Investigators released copies of an angry letter believed linked to the bombings that was mailed to local media and EnCana shortly before the first incident.
They also released photographs of eight people who mailed letters from the same drugstore in Dawson Creek that the suspect note was mailed from on October 7.
The eight were not identified as potential suspects, Shields said police released pictures of them because they do not know their names and some may not know that investigators are interested in talking to them.
University of Alberta sociology researcher Paul Joosse, who has studied radical environmentalists, agrees with the police that the attacker is probably a local resident rather than part of a larger outside group.
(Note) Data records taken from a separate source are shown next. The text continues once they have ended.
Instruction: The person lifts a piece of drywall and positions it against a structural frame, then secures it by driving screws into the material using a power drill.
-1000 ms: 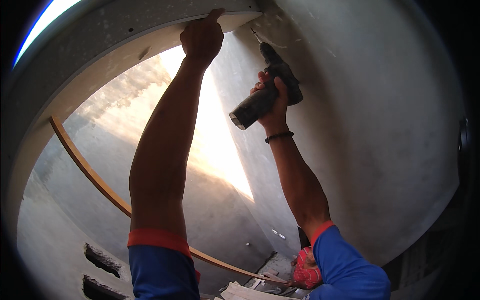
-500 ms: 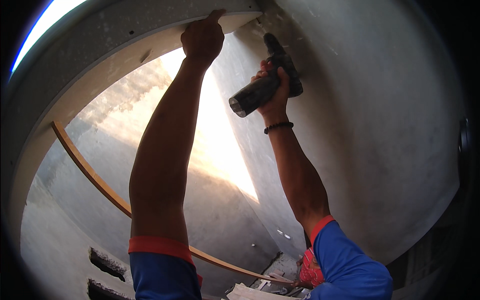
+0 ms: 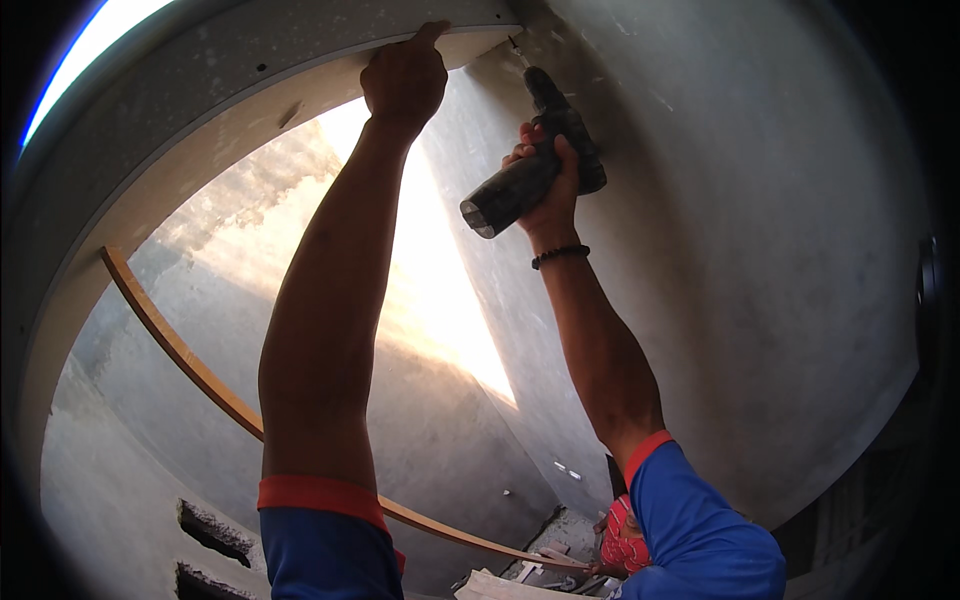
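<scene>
My left hand (image 3: 404, 75) is raised against the long grey board (image 3: 205, 75) overhead, index finger along its edge and the other fingers curled. My right hand (image 3: 545, 190) is closed round the handle of a black cordless drill (image 3: 565, 135), lifted beside the board's right end. The drill's thin bit (image 3: 518, 52) points up at the corner where board and wall meet; I cannot tell whether it touches.
A long wooden strip (image 3: 180, 355) runs down leftward behind my arms. A co-worker in red (image 3: 620, 540) is low behind my right arm, among pale offcuts (image 3: 490, 585). Grey walls (image 3: 760, 250) surround us, with two rough holes (image 3: 215, 525) at lower left.
Since a second ago the drill and my right hand have risen, bringing the bit closer to the corner by the board's end. My left hand has stayed at the board.
</scene>
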`<action>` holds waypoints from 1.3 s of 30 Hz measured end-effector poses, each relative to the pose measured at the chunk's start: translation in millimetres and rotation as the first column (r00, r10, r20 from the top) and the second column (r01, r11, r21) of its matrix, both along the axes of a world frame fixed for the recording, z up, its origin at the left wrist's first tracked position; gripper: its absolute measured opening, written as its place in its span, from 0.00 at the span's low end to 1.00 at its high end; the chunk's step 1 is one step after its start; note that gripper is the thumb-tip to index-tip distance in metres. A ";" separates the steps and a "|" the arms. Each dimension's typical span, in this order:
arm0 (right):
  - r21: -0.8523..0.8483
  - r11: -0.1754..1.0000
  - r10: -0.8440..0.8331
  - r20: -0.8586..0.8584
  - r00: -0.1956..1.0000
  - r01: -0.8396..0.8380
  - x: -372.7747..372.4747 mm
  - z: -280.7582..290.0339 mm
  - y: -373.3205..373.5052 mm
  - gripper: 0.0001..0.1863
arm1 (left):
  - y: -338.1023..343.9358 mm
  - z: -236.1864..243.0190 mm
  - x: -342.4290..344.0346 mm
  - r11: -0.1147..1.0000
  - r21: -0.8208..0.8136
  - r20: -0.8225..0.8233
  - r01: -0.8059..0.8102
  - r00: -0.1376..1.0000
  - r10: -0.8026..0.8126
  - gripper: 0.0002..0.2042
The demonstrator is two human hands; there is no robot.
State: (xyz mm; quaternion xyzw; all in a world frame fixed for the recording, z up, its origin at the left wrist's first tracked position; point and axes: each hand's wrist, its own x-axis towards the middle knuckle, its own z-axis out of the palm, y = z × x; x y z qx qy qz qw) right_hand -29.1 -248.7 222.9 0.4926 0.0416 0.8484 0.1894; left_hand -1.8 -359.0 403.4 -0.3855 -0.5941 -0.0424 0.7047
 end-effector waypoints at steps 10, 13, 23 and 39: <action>0.047 0.998 0.049 -0.035 0.998 -0.048 -3.2 11.3 -1.6 0.12 | -4.7 9.7 -16.5 0.998 -0.020 -0.117 0.062 0.991 -0.064 0.15; 0.090 0.994 0.071 -0.036 0.997 -0.067 -1.6 14.6 -0.9 0.11 | -5.3 12.1 -18.7 0.999 -0.020 -0.120 0.048 0.992 -0.050 0.15; 0.044 0.999 -0.004 -0.015 1.000 0.005 -8.6 23.1 -6.1 0.09 | -7.1 18.6 -21.9 1.000 -0.011 -0.078 -0.021 0.997 0.020 0.18; 0.033 0.999 -0.031 0.024 0.999 0.030 -23.6 43.9 -5.5 0.07 | -11.9 24.5 -32.8 1.000 -0.021 -0.138 -0.007 0.990 0.005 0.18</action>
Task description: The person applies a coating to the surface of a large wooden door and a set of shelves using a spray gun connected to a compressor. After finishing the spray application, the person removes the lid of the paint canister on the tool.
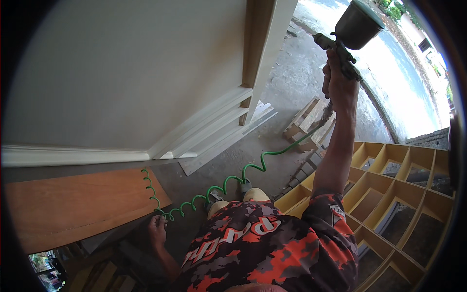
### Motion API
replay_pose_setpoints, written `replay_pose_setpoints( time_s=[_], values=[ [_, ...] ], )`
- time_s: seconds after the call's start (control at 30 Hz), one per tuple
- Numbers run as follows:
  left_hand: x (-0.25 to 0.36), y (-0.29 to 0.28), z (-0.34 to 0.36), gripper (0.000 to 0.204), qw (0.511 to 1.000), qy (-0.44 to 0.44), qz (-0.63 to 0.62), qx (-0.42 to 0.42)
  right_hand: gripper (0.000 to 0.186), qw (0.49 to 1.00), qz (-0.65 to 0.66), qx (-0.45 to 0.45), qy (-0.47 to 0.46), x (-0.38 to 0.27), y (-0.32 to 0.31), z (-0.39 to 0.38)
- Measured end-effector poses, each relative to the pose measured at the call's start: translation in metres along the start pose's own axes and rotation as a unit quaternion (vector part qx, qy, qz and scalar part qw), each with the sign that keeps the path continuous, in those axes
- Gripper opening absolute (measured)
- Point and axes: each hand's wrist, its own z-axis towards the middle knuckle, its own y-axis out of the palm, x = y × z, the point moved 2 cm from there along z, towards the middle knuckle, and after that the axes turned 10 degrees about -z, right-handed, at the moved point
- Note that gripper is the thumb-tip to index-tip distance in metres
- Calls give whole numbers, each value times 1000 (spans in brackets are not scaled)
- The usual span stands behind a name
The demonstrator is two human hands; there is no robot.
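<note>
My right hand [340,80] is raised at the upper right, its fingers wrapped round the grip of a spray gun [346,61]. A dark grey paint cup [359,25] sits on top of the gun, and its nozzle points left toward a large white panel [121,73] with a moulded edge. From the bottom of the grip a green coiled air hose [264,160] runs down and across to my left hand [158,226]. Low at the left, that hand is closed round the hose, which curls on past it over a brown board.
The brown wooden board [78,204] lies beneath the white panel. A yellowish wooden grid frame [389,187] stands close on my right. Ahead are a small wooden crate [306,119] and pale strips [228,138] on the grey floor. Bright outdoor ground lies beyond.
</note>
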Motion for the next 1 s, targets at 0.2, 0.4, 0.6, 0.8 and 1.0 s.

But Joosse says one reason police may be having difficulty getting all residents to co-operate is because there is sympathy for the bomber’s motives, even if the people disagree with the tactics.
The letter writer expressed anger at the production of “sour gas”, natural gas that contains toxic hydrogen sulfide, which is removed at a processing plant near Tomslake, British Columbia, before the gas is shipped to market.
“We will not negotiate with terrorists which you are as you keep on endangering our families with crazy expansion of crazy gas wells in our home lands,” read the letter, which demanded EnCana and other producers stop operations and leave.
EnCana also released a statement on Wednesday saying it does not believe the attacks were intended to kill anyone, but it warned that could happen by accident if the incidents continue.
There were no attacks in November and security at energy facilities has been increased. The RCMP investigation includes members of the country’s national anti-terrorism squad.
The RCMP has taken the unusual step of launching a dedicated website, www.dawsoncreekbombings.com, with information they hope will generate tips on who is responsible for the attacks.